Rarely can an author do both. For me these authors are Eric Berne, William James, and Graham Harman. Maybe there are a few others. The ones who can do it all are rare. They will also vary from reader to reader based on personal interest and preference. 

This list of my favorite books changes like the seasons. I will go through periods of interest in logical empiricism where I fall back in love with philosophers of cognitive science such as Owen Flanagan and Francisco Varela. There are periods where I need a reminder of how expensive my education was, and I pull out the Heidegger and Husserl books. And so on. As I said, it's like the seasons. And, just like ordinary seasons that have surprise days thrown in, I will sometimes wander into my office at midnight with a stack of books I am suddenly no longer interested in, and exchange them for where I imagine my interest is headed. 

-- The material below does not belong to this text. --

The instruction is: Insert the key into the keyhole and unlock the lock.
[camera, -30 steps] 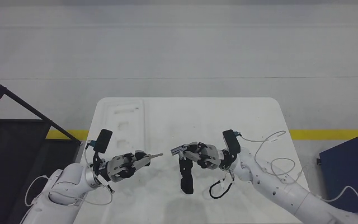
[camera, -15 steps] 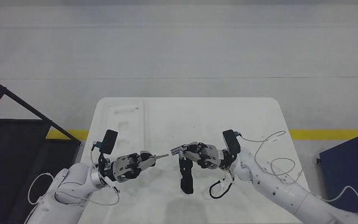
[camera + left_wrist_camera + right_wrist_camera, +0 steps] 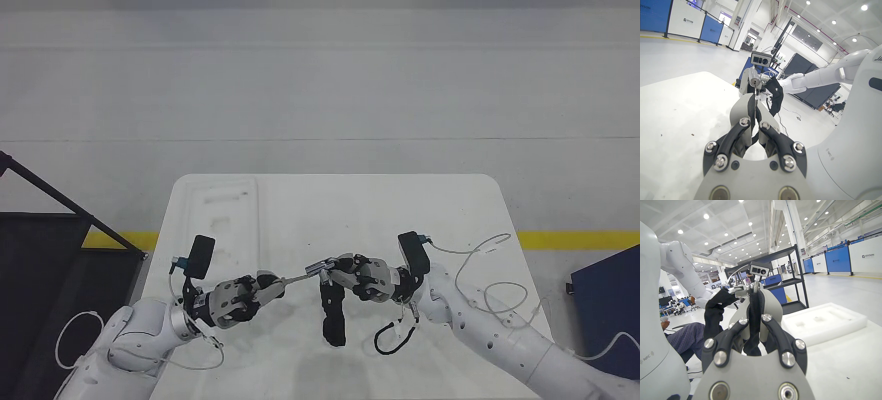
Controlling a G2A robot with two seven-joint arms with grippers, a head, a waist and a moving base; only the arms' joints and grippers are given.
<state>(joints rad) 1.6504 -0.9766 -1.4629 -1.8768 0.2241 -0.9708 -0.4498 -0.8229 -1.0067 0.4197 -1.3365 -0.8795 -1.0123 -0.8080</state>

What follows are the books that are like my oldest and dearest friends. 

Teaching Books

Freedom to Learn, by Carl Rogers
Making of an Adult Educator, by Malcolm Knowles

Psychology Books 

The Organism, by Kurt Goldstein
Games People Play, by Eric Berne
I'm OK, You're OK, by Thomas Harris
On Becoming a Person, by Carl Rogers
Myth of Mental Illness, by Thomas Szasz
Man's Search for Meaning, Viktor Frankl
Seven Habits of Highly Effective People, by Stephen Covey
The Divided Self, by R. D. Laing

Philosophy Books 

Essays in Radical Empiricism, (or really anything) by William James
Object-Oriented Ontology, (or really anything) by Graham Harman
Ideas, by Edmund Husserl
Phenomenology of Perception, by Maurice Merleau-Ponty
Tao Te Ching, by Lao Tzu

Books on Writing

Elements of Style, William Strunk and E. B. White
Pity the Reader, by Kurt Vonnegut
On Writing Well, by William Zinsser

Personal Finance Books

The Millionaire Next Door, by Thomas Stanley and William Danko

Fiction 

Catch-22, by Joseph Heller
Breakfast of Champions, by Kurt Vonnegut
Going Postal, by Terry Pratchett
Good Omens, by Terry Pratchett and Neil Gaiman
Zen and the Art of Motorcycle Maintenance, by Robert Pirsig
Post Office, by Charles Bukowski

Note: I am inexplicably bored by fiction (these are stories, such as novels, that are make-believe). School taught me that this meant I wasn't much of a reader. But this view changed for me in graduate school when I discovered the pleasure of reading nonfiction.